Chemical and physical data
- Formula: C_{10}H_{14}N_{2}
- Molar mass: 162.236 g·mol^{−1}
- 3D model (JSmol): Interactive image;
- SMILES CNCC\C=C\C1=CN=CC=C1;
- InChI InChI=1S/C10H14N2/c1-11-7-3-2-5-10-6-4-8-12-9-10/h2,4-6,8-9,11H,3,7H2,1H3/b5-2+; Key:JUOSGGQXEBBCJB-GORDUTHDSA-N;

= Rivanicline =

Chemical compound

Rivanicline (TC-2403, RJR-2403, (E)-metanicotine) is a drug which acts as a partial agonist at neural nicotinic acetylcholine receptors. It is subtype-selective, binding primarily to the α4β2 subtype.
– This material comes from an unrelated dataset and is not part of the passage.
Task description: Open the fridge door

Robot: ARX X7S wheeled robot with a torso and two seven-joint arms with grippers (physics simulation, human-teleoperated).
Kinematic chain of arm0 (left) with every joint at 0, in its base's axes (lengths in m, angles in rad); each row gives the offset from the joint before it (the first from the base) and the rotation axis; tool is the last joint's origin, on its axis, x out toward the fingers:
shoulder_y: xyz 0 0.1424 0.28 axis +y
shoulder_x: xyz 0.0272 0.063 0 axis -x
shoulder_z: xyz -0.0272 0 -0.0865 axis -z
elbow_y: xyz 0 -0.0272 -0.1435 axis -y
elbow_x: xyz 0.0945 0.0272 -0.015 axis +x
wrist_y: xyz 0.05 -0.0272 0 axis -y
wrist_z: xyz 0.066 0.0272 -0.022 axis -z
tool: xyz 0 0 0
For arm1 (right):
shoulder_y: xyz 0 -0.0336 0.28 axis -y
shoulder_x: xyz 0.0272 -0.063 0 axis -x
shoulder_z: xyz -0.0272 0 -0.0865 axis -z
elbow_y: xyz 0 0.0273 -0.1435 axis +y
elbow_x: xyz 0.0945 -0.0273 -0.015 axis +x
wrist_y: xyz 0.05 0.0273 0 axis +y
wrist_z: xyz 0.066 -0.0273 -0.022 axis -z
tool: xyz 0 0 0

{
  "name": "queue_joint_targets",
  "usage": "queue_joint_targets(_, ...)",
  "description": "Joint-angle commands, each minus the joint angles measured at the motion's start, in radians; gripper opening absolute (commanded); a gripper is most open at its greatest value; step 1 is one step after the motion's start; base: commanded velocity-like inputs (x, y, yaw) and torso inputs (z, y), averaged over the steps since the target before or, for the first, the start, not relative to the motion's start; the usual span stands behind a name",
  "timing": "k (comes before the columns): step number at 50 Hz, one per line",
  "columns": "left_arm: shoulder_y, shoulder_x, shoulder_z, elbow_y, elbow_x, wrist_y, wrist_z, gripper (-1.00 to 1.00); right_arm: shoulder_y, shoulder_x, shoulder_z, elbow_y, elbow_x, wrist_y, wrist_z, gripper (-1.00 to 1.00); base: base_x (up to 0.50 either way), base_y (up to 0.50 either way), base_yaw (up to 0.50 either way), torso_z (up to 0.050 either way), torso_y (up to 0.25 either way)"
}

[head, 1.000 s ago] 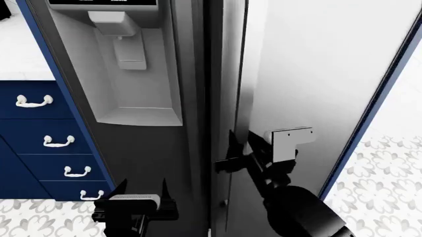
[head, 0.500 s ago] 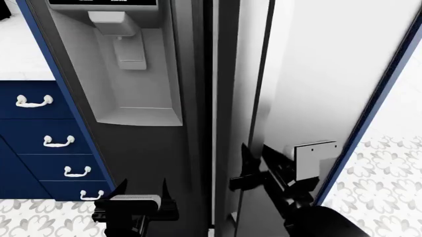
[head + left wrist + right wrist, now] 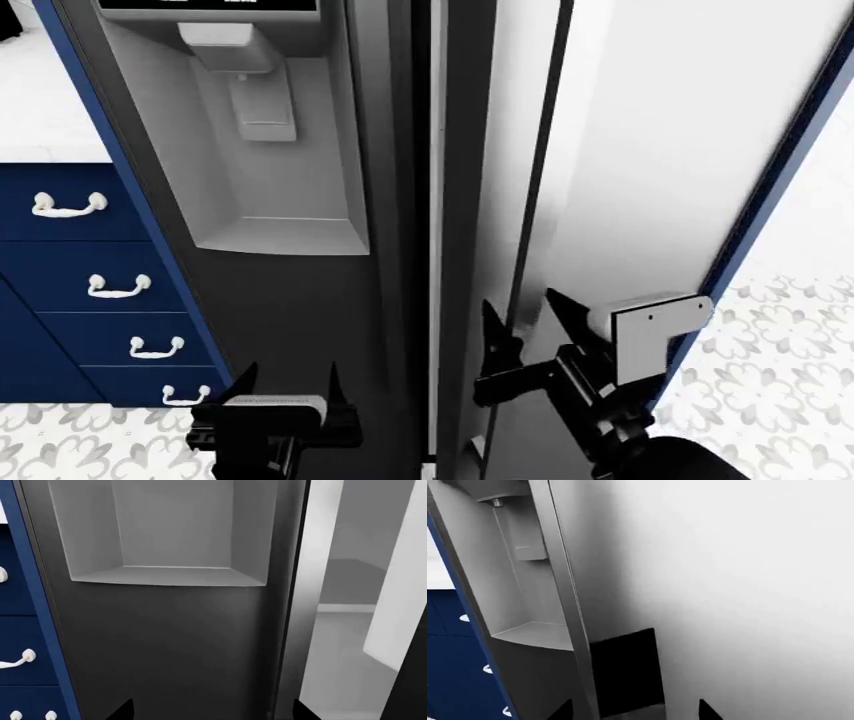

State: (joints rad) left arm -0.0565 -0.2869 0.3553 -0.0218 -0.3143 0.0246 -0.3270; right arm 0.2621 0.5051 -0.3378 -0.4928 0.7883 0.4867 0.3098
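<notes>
a head camera looked down at a side-by-side fridge. the fridge door (image 3: 667, 180), on the robot's right, stood partly ajar, its pale face angled outward, with a gap showing beside the dispenser door (image 3: 254, 150). the right gripper (image 3: 523, 330) sat at the door's opening edge, fingers spread; whether it gripped anything could not be told. the left gripper (image 3: 283, 385) hung low before the dispenser door, jaws apart and empty. blue drawers (image 3: 80, 290) stood further left. the likely risk: the fingers sliding off the smooth edge as the door swung wider, leaving it half open.
</notes>
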Motion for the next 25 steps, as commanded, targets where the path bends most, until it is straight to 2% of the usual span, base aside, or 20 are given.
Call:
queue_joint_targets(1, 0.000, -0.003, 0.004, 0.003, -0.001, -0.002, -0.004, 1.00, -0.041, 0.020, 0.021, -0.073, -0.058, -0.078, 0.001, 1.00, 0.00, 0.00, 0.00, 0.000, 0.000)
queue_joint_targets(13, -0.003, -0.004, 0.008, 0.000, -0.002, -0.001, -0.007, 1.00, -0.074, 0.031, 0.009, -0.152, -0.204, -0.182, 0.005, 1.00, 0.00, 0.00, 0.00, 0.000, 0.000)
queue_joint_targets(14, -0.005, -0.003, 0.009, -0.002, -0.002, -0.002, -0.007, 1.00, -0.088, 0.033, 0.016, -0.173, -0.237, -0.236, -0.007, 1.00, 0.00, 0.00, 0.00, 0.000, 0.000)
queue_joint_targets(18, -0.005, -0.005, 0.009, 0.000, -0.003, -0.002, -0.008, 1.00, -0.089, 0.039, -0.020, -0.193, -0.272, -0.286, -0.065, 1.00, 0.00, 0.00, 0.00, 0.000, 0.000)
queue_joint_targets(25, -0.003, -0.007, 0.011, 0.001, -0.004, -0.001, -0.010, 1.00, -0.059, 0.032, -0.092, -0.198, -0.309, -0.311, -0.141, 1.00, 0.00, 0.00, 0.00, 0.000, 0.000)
It has nootropic effects and was originally developed as a potential treatment for Alzheimer's disease, but a second action that was subsequently found was that it inhibits the production of Interleukin-8 and thus produces an antiinflammatory effect, and so it has also been developed as a potential treatment for ulcerative colitis. Rivanicline also has stimulant and analgesic actions which are thought to be mediated through stimulation of noradrenaline release, and so it could also have other applications. It has been identified as constituent of tobacco as well.